**How to complete this task**.
Take the lines from the one containing "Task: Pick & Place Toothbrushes" through the end of the material and write them out exactly, omitting pictures.
++++
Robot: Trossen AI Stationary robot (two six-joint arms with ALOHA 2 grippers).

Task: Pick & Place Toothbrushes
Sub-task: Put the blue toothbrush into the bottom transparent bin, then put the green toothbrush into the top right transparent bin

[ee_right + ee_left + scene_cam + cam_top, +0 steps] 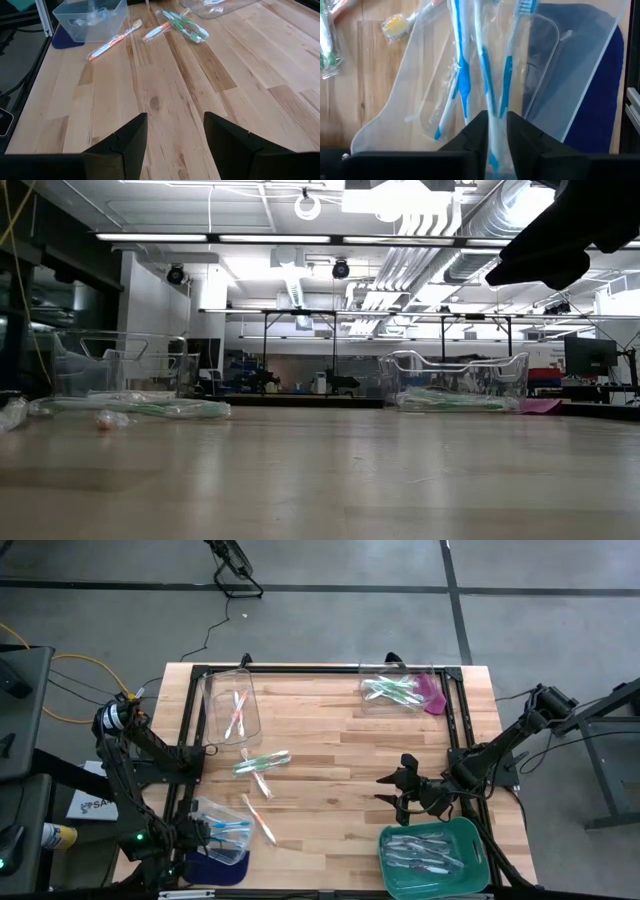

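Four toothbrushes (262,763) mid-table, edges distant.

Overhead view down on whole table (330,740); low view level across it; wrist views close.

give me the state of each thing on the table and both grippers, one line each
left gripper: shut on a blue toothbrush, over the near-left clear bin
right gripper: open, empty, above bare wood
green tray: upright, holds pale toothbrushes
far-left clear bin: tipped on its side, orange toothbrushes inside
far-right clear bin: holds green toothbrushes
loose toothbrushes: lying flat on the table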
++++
**Expected answer**.
Task: Pick & Place Toothbrushes
Sub-task: Put the blue toothbrush into the bottom transparent bin, then put the green toothbrush into the top right transparent bin

[ee_right + ee_left + scene_cam + cam_top, +0 steps] 

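Four toothbrushes (262,763) mid-table, edges distant.

Overhead view down on whole table (330,740); low view level across it; wrist views close.

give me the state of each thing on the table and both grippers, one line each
left gripper: shut on a blue toothbrush, over the near-left clear bin
right gripper: open, empty, above bare wood
green tray: upright, holds pale toothbrushes
far-left clear bin: tipped on its side, orange toothbrushes inside
far-right clear bin: holds green toothbrushes
loose toothbrushes: lying flat on the table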

Nothing remains to be done, and the exercise is complete.